Architecture and overview

Data containers

Every object in LABDRIVE is preserved in a Data Container. Data containers define the policies, functions, permissions and the underlying storage policy for the files they contain, and have many similarities with Amazon S3 buckets or Azure containers, as they can hold files, folders, metadata, etc.

Metadata

LABDRIVE allows users to add metadata to any file, folder or data container preserved in the system. Functions can be used to automatically generate metadata on ingest, or it can be added manually, or both. Metadata can be used for searching (even using complex queries), exported or consumed by other systems.

Combining the possibility to keep metadata associated to the objects with a powerful search engine, makes it possible to perform complex actions in an easy way, for instance, download all datasets in the repository for a given experiment and date period, or to retrieve all datasets for a particular region.

On top of it, organizations can use the LABDRIVE Functions to extract or create metadata automatically upon upload. For instance, if you are uploading images with EXIF metadata, you can then filter your content based on it.

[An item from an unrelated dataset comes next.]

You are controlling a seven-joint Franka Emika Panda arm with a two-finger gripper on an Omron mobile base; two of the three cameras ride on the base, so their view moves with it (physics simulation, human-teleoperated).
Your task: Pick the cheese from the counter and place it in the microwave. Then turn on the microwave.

Several types of metadata exist in LABDRIVE. Some are generated by the platform (like the events the users generate, or the characterization of the preserved files, while others are usually introduced by the user, such as descriptive metadata, for which the user is capable of selecting from multiple options when creating a metadata schema, such as strings, dates, enumerated values, links to other objects, etc.

Creating OAIS Representation Information Networks is also possible, as LABDRIVE is fully aligned with OAIS:

Further details are available in OAIS and ISO 16363 and in particular LABDRIVE support for OAIS Conformance.

Reproducibility and digital notebooks

LABDRIVE is integrated with Jupyter Notebooks.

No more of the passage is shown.